▸ **Task to complete**
Give the entries again exactly, every one of them.
Excerpted data START
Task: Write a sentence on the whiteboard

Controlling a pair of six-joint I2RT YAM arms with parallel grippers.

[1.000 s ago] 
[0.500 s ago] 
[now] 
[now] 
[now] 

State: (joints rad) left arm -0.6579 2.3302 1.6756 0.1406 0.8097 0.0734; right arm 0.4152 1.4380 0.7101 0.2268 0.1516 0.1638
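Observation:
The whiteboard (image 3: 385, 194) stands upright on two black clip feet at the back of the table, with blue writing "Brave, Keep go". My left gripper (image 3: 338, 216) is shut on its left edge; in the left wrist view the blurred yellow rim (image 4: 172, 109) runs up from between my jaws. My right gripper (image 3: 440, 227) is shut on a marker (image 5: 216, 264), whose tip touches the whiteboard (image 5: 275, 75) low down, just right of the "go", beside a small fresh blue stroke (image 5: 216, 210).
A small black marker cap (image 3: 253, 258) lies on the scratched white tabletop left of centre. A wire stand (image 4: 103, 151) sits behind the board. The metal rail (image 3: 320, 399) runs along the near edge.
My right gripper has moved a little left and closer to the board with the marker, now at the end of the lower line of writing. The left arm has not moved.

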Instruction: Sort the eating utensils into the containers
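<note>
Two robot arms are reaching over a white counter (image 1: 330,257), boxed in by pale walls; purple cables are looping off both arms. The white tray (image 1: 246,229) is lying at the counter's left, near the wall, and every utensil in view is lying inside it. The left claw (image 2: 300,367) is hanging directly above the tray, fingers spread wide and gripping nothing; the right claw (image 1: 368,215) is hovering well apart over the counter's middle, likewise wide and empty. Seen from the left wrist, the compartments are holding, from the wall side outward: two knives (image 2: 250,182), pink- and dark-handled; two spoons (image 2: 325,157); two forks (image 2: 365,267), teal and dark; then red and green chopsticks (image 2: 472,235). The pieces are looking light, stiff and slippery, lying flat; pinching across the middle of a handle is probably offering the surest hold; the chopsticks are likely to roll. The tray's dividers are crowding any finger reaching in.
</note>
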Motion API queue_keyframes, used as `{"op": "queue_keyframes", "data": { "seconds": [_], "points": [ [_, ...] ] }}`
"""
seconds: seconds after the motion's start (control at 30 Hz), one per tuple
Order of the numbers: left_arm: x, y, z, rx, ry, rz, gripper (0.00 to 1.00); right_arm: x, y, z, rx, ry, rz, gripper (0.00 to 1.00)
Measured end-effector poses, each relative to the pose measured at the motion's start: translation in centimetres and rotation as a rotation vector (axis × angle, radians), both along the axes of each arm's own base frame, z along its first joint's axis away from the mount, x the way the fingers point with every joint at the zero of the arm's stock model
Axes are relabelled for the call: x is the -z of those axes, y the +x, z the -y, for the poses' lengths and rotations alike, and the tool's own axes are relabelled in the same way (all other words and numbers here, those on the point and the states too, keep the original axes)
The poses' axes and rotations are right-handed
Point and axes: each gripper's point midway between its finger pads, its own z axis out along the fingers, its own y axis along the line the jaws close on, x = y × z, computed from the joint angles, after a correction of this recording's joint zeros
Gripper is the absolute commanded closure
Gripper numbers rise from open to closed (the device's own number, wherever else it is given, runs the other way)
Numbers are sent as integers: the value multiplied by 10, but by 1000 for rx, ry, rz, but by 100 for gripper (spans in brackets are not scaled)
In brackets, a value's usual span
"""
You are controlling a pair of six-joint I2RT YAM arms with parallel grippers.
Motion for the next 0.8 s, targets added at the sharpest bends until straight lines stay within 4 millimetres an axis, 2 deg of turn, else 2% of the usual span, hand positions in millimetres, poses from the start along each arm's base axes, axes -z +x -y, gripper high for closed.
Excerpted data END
▸ **Answer space**
Task: Write a sentence on the whiteboard

Controlling a pair of six-joint I2RT YAM arms with parallel grippers.

[1.000 s ago] 
[0.500 s ago] 
[now] 
[now] 
[now] 

State: (joints rad) left arm -0.6579 2.3302 1.6756 0.1406 0.8097 0.0734; right arm 0.4152 1.4380 0.7101 0.2268 0.1516 0.1638
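Observation:
The whiteboard (image 3: 385, 194) stands upright on two black clip feet at the back of the table, with blue writing "Brave, Keep go". My left gripper (image 3: 338, 216) is shut on its left edge; in the left wrist view the blurred yellow rim (image 4: 172, 109) runs up from between my jaws. My right gripper (image 3: 440, 227) is shut on a marker (image 5: 216, 264), whose tip touches the whiteboard (image 5: 275, 75) low down, just right of the "go", beside a small fresh blue stroke (image 5: 216, 210).
A small black marker cap (image 3: 253, 258) lies on the scratched white tabletop left of centre. A wire stand (image 4: 103, 151) sits behind the board. The metal rail (image 3: 320, 399) runs along the near edge.
My right gripper has moved a little left and closer to the board with the marker, now at the end of the lower line of writing. The left arm has not moved.
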
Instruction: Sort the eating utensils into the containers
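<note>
Two robot arms are reaching over a white counter (image 1: 330,257), boxed in by pale walls; purple cables are looping off both arms. The white tray (image 1: 246,229) is lying at the counter's left, near the wall, and every utensil in view is lying inside it. The left claw (image 2: 300,367) is hanging directly above the tray, fingers spread wide and gripping nothing; the right claw (image 1: 368,215) is hovering well apart over the counter's middle, likewise wide and empty. Seen from the left wrist, the compartments are holding, from the wall side outward: two knives (image 2: 250,182), pink- and dark-handled; two spoons (image 2: 325,157); two forks (image 2: 365,267), teal and dark; then red and green chopsticks (image 2: 472,235). The pieces are looking light, stiff and slippery, lying flat; pinching across the middle of a handle is probably offering the surest hold; the chopsticks are likely to roll. The tray's dividers are crowding any finger reaching in.
</note>
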Motion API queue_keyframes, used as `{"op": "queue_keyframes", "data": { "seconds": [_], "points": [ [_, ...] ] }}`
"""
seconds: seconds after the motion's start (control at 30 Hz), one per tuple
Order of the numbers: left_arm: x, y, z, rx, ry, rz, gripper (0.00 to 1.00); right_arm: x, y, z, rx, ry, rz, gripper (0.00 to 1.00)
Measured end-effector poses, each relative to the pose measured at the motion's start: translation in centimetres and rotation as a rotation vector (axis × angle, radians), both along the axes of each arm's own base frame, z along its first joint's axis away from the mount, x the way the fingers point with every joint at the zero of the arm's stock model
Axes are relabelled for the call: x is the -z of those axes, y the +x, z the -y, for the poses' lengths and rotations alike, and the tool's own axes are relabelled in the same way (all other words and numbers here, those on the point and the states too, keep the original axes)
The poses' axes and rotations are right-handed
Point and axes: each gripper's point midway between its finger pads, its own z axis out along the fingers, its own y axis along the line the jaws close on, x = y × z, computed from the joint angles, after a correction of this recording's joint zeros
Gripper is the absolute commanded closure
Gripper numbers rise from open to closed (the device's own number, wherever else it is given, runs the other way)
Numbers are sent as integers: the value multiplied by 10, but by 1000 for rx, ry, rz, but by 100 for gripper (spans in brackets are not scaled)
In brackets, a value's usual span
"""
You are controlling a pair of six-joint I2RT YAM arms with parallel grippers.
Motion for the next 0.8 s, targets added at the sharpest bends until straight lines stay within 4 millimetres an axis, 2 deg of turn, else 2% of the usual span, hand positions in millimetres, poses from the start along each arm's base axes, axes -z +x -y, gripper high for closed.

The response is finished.